▸ TASK ITEM: The answer should be every line below, repeated exactly, with the images left out.

▸ RECORDED DATA:
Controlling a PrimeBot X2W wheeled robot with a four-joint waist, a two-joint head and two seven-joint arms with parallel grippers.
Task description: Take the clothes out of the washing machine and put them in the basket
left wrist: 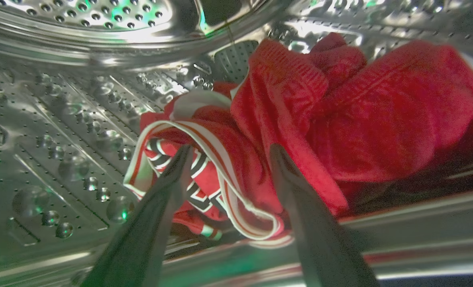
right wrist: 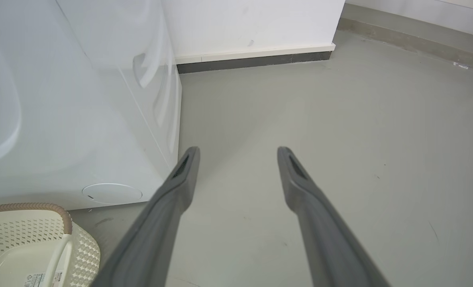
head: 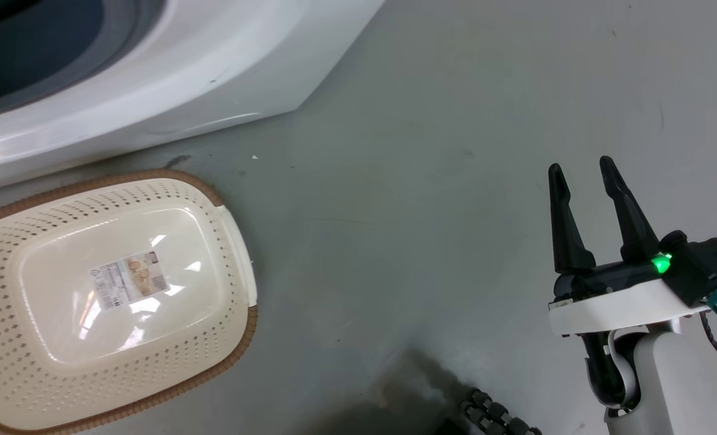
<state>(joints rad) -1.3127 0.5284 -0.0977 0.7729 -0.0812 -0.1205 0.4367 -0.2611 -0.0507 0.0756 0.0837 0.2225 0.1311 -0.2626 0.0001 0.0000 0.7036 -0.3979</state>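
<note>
In the left wrist view, the bright red soft fabric garment with white parts and red-and-white striped trim (left wrist: 340,119) lies crumpled inside the shiny perforated steel drum (left wrist: 61,119) of the large white front-loading washing machine (head: 213,66). It fills the picture from the centre out to three o'clock, with its striped edge looping down toward six o'clock. The left gripper (left wrist: 231,148) is released. Its two long dark fingers are spread wide and rise from six o'clock, one on each side of the striped trim, with the tips over the cloth. Whether they touch the cloth cannot be told, and nothing is clamped between them. In the head view, the machine's white front and the grey rim of its porthole take up the eleven o'clock corner. The cream plastic rounded-rectangular laundry basket (head: 8,241), with perforated sides and a brown rim, stands on the grey floor (head: 424,211) at eight o'clock, just beside the foot of the machine. It holds no cloth, and a paper label (head: 130,279) shows on its glossy bottom. The right gripper (head: 581,166) is at four o'clock, well apart from the basket. It hangs over bare floor with its fingers parted and nothing between them, and a green light (head: 660,264) glows on its base. In the right wrist view, the machine's side panel is at nine o'clock, a corner of the basket is at seven o'clock, and a dark skirting strip (right wrist: 252,61) runs along the white wall at twelve o'clock.
</note>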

▸ RESPONSE AREA:
Controlling a PrimeBot X2W wheeled robot with a four-joint waist, a two-joint head and two seven-joint arms with parallel grippers.
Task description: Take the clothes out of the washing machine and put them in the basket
left wrist: 
right wrist: 
head: 
<state>(joints rad) -1.3127 0.5284 -0.0977 0.7729 -0.0812 -0.1205 0.4367 -0.2611 -0.0507 0.0756 0.0837 0.2225 0.1311 -0.2626 0.0001 0.0000 0.7036 -0.3979</state>
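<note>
In the left wrist view, the bright red soft fabric garment with white parts and red-and-white striped trim (left wrist: 340,119) lies crumpled inside the shiny perforated steel drum (left wrist: 61,119) of the large white front-loading washing machine (head: 213,66). It fills the picture from the centre out to three o'clock, with its striped edge looping down toward six o'clock. The left gripper (left wrist: 231,148) is released. Its two long dark fingers are spread wide and rise from six o'clock, one on each side of the striped trim, with the tips over the cloth. Whether they touch the cloth cannot be told, and nothing is clamped between them. In the head view, the machine's white front and the grey rim of its porthole take up the eleven o'clock corner. The cream plastic rounded-rectangular laundry basket (head: 8,241), with perforated sides and a brown rim, stands on the grey floor (head: 424,211) at eight o'clock, just beside the foot of the machine. It holds no cloth, and a paper label (head: 130,279) shows on its glossy bottom. The right gripper (head: 581,166) is at four o'clock, well apart from the basket. It hangs over bare floor with its fingers parted and nothing between them, and a green light (head: 660,264) glows on its base. In the right wrist view, the machine's side panel is at nine o'clock, a corner of the basket is at seven o'clock, and a dark skirting strip (right wrist: 252,61) runs along the white wall at twelve o'clock.
</note>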

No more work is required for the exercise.